### Data to use:
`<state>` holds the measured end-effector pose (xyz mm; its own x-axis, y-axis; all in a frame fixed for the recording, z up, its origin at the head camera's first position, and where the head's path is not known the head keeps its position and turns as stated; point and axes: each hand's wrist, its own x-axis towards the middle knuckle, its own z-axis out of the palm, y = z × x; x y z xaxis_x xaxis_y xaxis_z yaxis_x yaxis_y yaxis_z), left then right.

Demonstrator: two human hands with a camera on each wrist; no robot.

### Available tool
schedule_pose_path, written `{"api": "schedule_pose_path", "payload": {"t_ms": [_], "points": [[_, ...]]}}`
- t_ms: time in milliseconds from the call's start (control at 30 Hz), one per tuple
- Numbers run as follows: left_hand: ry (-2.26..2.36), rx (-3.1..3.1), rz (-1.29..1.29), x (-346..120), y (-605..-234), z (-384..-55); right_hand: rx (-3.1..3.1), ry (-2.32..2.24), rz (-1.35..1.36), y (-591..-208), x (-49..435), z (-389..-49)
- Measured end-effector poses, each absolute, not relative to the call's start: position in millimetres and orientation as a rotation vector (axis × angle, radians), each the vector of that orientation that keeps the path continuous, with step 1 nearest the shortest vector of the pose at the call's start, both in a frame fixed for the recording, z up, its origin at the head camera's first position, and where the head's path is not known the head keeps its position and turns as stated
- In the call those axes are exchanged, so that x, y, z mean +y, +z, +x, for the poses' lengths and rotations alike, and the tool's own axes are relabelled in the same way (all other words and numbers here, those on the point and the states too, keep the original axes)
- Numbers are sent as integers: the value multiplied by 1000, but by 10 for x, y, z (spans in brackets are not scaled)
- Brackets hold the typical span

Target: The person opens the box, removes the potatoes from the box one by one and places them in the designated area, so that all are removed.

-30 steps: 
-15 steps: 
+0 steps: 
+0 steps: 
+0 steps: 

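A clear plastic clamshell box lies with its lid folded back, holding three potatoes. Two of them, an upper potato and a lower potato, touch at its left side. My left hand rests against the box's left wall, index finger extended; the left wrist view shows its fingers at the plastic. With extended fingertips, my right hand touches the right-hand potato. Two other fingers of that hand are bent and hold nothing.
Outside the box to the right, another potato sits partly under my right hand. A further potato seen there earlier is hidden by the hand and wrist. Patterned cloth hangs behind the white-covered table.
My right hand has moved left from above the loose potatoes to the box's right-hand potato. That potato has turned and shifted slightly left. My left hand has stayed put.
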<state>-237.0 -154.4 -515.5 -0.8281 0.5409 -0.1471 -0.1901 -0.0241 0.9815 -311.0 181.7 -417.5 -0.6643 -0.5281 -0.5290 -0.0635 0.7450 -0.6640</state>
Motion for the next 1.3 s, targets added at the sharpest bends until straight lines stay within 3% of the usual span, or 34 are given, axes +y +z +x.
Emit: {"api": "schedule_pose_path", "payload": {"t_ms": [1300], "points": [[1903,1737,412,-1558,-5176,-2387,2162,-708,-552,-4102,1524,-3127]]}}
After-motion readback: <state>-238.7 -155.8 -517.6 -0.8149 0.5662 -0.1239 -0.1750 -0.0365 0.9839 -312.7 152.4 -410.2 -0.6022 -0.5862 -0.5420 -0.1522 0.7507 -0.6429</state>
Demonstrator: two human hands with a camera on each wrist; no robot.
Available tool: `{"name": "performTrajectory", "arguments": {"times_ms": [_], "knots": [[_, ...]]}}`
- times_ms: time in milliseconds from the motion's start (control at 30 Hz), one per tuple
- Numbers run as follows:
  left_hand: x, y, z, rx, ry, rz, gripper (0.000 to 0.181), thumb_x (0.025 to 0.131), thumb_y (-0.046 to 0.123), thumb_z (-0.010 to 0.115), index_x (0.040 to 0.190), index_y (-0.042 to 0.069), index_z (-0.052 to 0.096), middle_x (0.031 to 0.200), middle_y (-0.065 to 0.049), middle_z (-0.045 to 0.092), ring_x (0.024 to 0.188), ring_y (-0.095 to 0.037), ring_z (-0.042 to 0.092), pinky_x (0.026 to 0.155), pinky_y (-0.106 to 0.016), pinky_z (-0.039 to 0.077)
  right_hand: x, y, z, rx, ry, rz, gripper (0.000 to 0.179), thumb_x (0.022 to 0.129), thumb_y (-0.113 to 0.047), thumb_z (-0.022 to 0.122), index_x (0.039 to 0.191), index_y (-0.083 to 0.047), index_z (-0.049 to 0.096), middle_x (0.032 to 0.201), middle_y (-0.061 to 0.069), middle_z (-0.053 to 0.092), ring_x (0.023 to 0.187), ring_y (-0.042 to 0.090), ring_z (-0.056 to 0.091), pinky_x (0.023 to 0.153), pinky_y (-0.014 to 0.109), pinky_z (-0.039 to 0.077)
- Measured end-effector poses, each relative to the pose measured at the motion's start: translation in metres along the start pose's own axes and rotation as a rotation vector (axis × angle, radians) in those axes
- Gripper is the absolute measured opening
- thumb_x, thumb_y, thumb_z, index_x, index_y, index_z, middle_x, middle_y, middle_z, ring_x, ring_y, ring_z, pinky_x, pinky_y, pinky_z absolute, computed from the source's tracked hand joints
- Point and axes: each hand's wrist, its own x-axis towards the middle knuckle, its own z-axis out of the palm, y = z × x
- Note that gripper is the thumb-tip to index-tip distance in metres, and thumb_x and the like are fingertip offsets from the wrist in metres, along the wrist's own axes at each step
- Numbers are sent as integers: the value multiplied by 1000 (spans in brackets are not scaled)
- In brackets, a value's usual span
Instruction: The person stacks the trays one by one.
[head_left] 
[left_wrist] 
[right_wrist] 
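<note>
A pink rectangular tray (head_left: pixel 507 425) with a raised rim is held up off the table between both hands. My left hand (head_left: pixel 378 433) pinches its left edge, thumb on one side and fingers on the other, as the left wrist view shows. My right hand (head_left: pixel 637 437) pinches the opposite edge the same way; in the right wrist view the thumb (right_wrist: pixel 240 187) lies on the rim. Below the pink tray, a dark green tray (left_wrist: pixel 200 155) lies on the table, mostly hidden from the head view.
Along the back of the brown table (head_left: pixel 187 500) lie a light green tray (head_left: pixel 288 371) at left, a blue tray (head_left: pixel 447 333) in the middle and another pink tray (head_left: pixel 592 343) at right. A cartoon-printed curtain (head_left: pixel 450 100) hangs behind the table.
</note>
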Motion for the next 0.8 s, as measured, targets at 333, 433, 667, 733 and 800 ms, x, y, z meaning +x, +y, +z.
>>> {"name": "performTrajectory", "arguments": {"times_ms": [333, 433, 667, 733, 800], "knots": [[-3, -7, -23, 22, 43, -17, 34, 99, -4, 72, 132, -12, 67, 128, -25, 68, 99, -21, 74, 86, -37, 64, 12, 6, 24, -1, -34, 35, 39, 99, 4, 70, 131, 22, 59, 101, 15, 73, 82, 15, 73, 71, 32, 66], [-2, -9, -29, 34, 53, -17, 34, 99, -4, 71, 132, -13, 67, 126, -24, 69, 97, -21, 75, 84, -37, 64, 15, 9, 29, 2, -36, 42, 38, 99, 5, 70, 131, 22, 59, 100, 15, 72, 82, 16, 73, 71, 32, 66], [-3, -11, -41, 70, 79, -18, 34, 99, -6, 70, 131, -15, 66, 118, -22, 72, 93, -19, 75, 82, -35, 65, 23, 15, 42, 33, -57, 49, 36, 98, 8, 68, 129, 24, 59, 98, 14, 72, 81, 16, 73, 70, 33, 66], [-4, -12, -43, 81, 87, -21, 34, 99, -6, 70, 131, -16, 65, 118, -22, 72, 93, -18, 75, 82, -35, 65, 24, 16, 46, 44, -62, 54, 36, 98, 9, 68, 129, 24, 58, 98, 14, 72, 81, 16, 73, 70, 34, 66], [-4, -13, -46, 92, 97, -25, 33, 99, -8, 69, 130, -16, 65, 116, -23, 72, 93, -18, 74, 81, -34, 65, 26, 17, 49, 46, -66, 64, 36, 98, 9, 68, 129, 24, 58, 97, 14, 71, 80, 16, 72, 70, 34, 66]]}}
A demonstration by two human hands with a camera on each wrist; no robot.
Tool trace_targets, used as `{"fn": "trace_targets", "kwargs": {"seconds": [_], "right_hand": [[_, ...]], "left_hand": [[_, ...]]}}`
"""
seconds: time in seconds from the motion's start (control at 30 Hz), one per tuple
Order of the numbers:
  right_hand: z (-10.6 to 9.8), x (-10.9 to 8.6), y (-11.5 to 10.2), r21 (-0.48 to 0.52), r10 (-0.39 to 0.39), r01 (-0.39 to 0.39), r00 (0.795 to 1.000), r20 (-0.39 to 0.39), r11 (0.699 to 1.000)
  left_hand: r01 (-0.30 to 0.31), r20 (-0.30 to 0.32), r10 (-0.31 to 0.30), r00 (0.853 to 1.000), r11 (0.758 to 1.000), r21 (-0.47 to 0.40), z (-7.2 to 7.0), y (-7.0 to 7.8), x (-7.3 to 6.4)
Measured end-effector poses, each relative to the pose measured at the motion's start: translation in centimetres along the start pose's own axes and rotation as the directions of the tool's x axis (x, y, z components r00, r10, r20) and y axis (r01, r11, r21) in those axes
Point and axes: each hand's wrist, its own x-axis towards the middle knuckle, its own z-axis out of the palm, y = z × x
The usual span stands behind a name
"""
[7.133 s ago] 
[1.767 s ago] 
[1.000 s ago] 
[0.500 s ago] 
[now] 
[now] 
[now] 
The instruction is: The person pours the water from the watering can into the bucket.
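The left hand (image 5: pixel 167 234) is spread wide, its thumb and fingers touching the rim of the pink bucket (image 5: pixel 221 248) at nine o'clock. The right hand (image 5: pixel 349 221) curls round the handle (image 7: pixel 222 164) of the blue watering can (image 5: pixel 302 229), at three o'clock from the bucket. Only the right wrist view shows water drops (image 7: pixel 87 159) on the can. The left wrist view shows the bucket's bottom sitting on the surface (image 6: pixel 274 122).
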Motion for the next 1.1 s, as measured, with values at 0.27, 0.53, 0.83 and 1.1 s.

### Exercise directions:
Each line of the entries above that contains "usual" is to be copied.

### Solution for this task:
Motion for the next 1.3 s, targets added at the sharpest bends until straight lines stay within 3% of the usual span, or 34 are given, axes +y +z +x.
- In brackets, a value's usual span
The usual span stands behind a name

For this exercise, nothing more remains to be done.